___ Data below

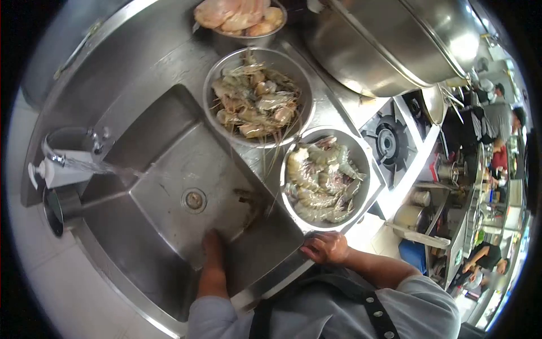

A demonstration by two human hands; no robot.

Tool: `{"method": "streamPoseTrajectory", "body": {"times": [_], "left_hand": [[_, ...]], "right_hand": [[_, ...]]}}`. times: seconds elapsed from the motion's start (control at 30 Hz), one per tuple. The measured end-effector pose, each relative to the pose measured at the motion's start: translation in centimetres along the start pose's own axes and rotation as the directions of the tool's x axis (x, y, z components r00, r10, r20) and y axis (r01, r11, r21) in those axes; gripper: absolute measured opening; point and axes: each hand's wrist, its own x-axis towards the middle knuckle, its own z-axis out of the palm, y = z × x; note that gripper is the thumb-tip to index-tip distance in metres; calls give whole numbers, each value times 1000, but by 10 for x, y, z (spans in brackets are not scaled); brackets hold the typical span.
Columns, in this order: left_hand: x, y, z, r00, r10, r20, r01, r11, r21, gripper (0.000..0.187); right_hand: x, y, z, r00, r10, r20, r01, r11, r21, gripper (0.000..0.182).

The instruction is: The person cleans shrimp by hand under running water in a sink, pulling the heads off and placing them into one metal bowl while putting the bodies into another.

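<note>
My left hand (213,244) reaches down into the steel sink (169,169), low over its floor; its fingers are hidden from view. To the right, my right hand (326,247) rests at the sink's front edge with its fingers curled closed, and what they hold, if anything, is hidden. Just beyond it stands a steel bowl (366,195) of whole shrimp (326,178). Behind that, a larger bowl (210,116) holds shrimp heads and shells (259,101). A dark shrimp scrap (246,198) lies on the sink floor near the drain (194,200).
Water runs from the faucet (53,152) on the left. A bowl of raw chicken (240,16) stands at the back. A big steel pot (384,45) and a gas burner (387,144) are to the right. Several people are farther off at the right.
</note>
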Motion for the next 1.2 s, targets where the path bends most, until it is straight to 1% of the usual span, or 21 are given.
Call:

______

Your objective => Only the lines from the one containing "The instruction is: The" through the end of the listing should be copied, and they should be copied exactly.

Exercise output =>
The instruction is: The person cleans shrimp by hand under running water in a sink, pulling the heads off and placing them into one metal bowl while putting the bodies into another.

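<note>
My left hand (213,244) reaches down into the steel sink (169,169), low over its floor; its fingers are hidden from view. To the right, my right hand (326,247) rests at the sink's front edge with its fingers curled closed, and what they hold, if anything, is hidden. Just beyond it stands a steel bowl (366,195) of whole shrimp (326,178). Behind that, a larger bowl (210,116) holds shrimp heads and shells (259,101). A dark shrimp scrap (246,198) lies on the sink floor near the drain (194,200).
Water runs from the faucet (53,152) on the left. A bowl of raw chicken (240,16) stands at the back. A big steel pot (384,45) and a gas burner (387,144) are to the right. Several people are farther off at the right.
</note>
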Motion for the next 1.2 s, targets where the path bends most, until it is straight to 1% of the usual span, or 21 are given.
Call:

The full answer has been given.